Over the next couple of years Collins was seemingly everywhere, appearing on the Big Ten Network, Total College Sports and working her way through the alphabet with sports outlets such as MLB.com, PGA.com, PGATour.com, NASCAR.com, MLB.com, E! News Now, CSN Bay Area, NBC Sports Network, and OMG Insider on CBS.

Collins says her most embarrassing moment came while she was co-hosting an awards show in Miami. Collins wore an elegant dress but admits it was not “secure.” She says, “I called a woman up to give her an award and she hugged me and her bracelet got caught on my strap and pulled the strap off and I was exposed to a crowd of about 500 people.” Collins told the audience she was giving Janet Jackson tips on how to handle wardrobe malfunctions.

These days Collins is working for Yahoo Sports in San Jose, Calif.

“I’ve gotten to do some amazing things. … I’m going to be covering the World Cup in Brazil this summer. I’m at the Super Bowl. I have a fantasy football show here. It’s been really great. They’ve given me a lot of amazing opportunities. They’ve allowed me to go to all the big sporting events and really kind of broaden my knowledge because I’m covering every sport that’s out there.”

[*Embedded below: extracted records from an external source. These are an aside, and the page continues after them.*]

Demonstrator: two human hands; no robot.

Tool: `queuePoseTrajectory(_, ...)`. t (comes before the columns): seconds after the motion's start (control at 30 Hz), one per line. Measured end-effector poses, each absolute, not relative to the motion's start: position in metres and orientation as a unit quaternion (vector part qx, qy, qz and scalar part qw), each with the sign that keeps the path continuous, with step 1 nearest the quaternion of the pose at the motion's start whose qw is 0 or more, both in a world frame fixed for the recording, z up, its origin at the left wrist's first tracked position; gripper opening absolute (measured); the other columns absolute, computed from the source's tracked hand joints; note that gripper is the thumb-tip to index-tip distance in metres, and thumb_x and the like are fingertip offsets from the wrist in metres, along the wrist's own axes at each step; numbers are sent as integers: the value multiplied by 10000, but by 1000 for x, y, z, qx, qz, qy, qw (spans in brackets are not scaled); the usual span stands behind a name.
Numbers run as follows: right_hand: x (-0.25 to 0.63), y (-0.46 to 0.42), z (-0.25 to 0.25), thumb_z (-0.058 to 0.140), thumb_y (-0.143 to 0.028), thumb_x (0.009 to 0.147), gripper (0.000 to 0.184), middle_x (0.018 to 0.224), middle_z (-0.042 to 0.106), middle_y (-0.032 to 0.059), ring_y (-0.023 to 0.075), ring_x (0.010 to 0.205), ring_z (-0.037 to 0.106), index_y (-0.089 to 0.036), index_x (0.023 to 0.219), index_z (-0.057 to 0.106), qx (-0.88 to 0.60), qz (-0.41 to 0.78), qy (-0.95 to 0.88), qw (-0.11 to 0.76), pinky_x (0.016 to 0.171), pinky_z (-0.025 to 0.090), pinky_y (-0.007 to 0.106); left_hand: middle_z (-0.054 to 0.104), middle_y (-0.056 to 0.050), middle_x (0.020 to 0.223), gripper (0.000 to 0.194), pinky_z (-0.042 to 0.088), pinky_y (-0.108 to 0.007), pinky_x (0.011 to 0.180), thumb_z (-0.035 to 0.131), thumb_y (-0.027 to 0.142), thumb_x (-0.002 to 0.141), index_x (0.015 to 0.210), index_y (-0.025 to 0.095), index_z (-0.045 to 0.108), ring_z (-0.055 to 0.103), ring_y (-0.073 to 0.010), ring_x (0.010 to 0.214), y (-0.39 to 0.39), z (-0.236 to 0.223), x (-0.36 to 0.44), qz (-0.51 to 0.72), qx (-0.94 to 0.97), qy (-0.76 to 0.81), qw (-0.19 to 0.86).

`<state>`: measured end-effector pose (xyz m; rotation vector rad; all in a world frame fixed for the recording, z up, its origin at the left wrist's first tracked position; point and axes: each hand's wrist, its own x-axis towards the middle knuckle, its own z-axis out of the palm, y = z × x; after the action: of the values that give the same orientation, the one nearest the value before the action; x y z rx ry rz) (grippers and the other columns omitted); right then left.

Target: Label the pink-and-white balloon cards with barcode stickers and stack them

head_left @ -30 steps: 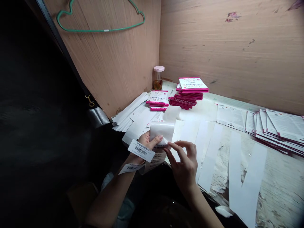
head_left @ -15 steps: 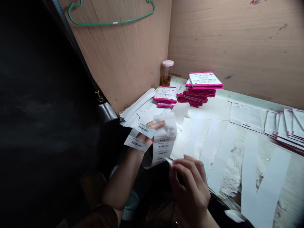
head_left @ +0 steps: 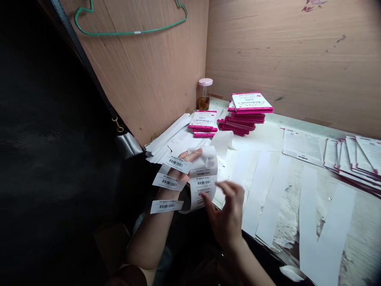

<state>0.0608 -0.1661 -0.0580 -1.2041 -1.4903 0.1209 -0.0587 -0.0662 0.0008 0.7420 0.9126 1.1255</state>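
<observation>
My left hand (head_left: 182,174) is closed on a curling strip of barcode labels (head_left: 203,186), its thumb lying over the blank upper part. Printed labels run down the strip's front. Three peeled barcode labels hang off the left hand and forearm: an upper label (head_left: 177,163) by the fingers, a middle label (head_left: 169,181) near the wrist, and a lower label (head_left: 166,206) on the forearm. My right hand (head_left: 229,208) is at the strip's right edge, thumb and forefinger apart, the thumb tip against the printed face. I see nothing held in it.
White-and-pink birthday packets stand in a small stack (head_left: 202,122) and a taller pile (head_left: 250,105). Face-down packets (head_left: 351,155) fan out at right. Paper strips (head_left: 269,198) cover the worn tabletop. A pink-lidded jar (head_left: 204,95) stands in the corner; a green hanger (head_left: 133,33) is on the wall.
The label that was between my right fingers is gone from them, and a third label now sits on my left forearm. My right hand has moved up to the strip, fingers spread.
</observation>
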Motion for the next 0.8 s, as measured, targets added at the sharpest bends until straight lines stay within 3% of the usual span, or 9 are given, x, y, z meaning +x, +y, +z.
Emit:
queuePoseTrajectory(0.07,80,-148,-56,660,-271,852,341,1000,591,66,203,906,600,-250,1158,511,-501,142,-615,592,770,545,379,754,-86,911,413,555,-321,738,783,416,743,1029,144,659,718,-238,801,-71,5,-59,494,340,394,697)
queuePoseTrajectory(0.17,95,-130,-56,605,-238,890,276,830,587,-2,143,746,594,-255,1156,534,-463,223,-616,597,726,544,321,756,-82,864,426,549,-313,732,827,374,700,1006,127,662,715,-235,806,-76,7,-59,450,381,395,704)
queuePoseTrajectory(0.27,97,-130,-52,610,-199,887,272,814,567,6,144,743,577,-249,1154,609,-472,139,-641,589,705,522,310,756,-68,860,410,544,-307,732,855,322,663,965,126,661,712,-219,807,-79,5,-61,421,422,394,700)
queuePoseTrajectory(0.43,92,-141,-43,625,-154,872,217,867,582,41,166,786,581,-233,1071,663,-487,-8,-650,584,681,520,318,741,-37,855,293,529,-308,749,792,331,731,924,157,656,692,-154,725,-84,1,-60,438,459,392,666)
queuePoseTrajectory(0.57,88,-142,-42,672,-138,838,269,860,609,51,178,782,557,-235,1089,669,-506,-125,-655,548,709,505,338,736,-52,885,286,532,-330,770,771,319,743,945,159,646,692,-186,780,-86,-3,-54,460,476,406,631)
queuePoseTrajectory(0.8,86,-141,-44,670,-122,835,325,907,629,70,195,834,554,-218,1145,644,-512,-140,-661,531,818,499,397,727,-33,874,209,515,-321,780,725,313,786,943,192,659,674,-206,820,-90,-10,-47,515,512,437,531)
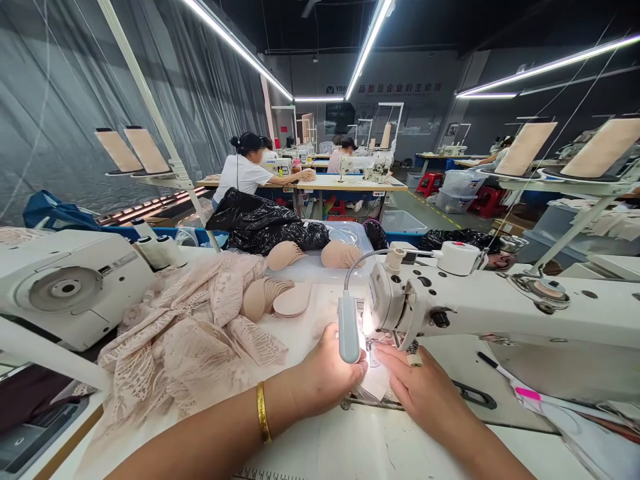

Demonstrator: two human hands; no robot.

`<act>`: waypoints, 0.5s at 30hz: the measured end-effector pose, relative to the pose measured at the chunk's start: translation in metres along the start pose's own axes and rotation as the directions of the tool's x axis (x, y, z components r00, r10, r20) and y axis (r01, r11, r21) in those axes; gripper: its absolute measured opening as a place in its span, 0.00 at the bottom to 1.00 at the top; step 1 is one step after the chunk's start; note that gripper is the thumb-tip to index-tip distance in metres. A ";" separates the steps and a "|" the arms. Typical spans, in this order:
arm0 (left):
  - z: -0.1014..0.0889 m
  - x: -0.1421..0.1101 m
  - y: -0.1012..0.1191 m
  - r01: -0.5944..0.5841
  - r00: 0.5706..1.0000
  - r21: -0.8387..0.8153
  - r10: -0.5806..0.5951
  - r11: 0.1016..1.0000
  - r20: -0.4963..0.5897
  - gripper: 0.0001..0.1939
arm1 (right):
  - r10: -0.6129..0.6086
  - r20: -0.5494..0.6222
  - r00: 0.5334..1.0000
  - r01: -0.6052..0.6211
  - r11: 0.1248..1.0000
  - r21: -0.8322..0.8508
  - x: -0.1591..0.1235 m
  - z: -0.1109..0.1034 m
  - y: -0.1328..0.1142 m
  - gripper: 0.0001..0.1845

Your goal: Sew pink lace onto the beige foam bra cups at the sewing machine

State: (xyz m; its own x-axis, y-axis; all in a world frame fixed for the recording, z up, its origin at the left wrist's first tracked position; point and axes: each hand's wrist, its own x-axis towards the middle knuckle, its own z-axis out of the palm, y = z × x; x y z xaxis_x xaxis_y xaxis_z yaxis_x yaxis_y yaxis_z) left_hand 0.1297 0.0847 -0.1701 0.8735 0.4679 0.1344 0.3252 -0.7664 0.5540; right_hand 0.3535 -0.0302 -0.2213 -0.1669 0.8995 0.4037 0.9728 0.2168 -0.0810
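Note:
A white sewing machine point(480, 300) reaches in from the right, its needle area brightly lit by a grey gooseneck lamp point(349, 330). Under the needle lies a pale piece of fabric point(374, 388), overexposed by the light. My left hand point(325, 370), below a gold bangle, is closed on the left edge of this fabric; the lamp head hides some of its fingers. Stretched out flat, the fingers of my right hand point(417, 380) rest on the fabric's right side, close to the presser foot.
Beige lace fabric point(200, 327) is heaped at left. Stacked beige bra cups point(293, 300) lie behind my left hand, more on a clear plastic bin point(345, 233) with black bags point(270, 223). Thread cones point(527, 148) stand at right. A pink-marked pen-like tool point(527, 394) lies rightward. Co-workers point(245, 170) sit beyond.

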 end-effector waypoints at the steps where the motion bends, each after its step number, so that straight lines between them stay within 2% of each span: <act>1: -0.001 0.001 0.002 0.002 1.000 -0.008 -0.002 1.000 0.001 0.18 | -0.001 -0.002 1.000 0.001 1.000 -0.007 -0.001 0.002 0.001 0.27; 6: -0.002 0.003 0.004 0.051 0.999 -0.080 -0.051 0.996 0.007 0.17 | -0.042 -0.029 0.999 0.041 0.999 -0.019 -0.006 0.003 0.005 0.26; 10: 0.000 0.004 0.002 0.065 0.998 -0.100 -0.063 0.993 0.020 0.14 | -0.055 -0.175 0.983 0.057 0.998 0.009 -0.003 -0.007 0.000 0.18; 12: 0.002 0.004 0.001 0.069 0.998 -0.120 -0.067 0.990 0.018 0.13 | -0.042 -0.250 0.967 0.048 0.999 0.016 0.001 -0.011 -0.002 0.18; 15: 0.005 0.004 -0.002 0.054 0.998 -0.153 -0.058 0.987 -0.022 0.11 | -0.007 -0.279 0.960 0.014 1.000 0.024 0.004 -0.011 -0.004 0.19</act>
State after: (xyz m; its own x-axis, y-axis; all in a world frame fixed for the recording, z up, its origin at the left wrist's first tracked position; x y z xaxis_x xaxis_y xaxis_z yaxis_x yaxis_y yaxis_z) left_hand 0.1339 0.0863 -0.1747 0.8453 0.5207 0.1200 0.3125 -0.6639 0.6794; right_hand 0.3513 -0.0321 -0.2092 -0.1223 0.7568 0.6422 0.9662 0.2388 -0.0974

Collins has also signed up to co-host “Big Break” on the Golf Channel. That’s a reality competition show that gives aspiring pro golfers a chance to hit the tour.

Despite her hectic schedule and a lot of travel, Collins loves coming home to State College and tries to get back at least three or four times a year.

But there’s always another adventure out there somewhere. Eventually, Collins hopes to have her own show on a major network. “I’m a huge huge hockey fan,” she says. “It’s a dream of mine to cover the NHL. I’d love to have my own hockey show.”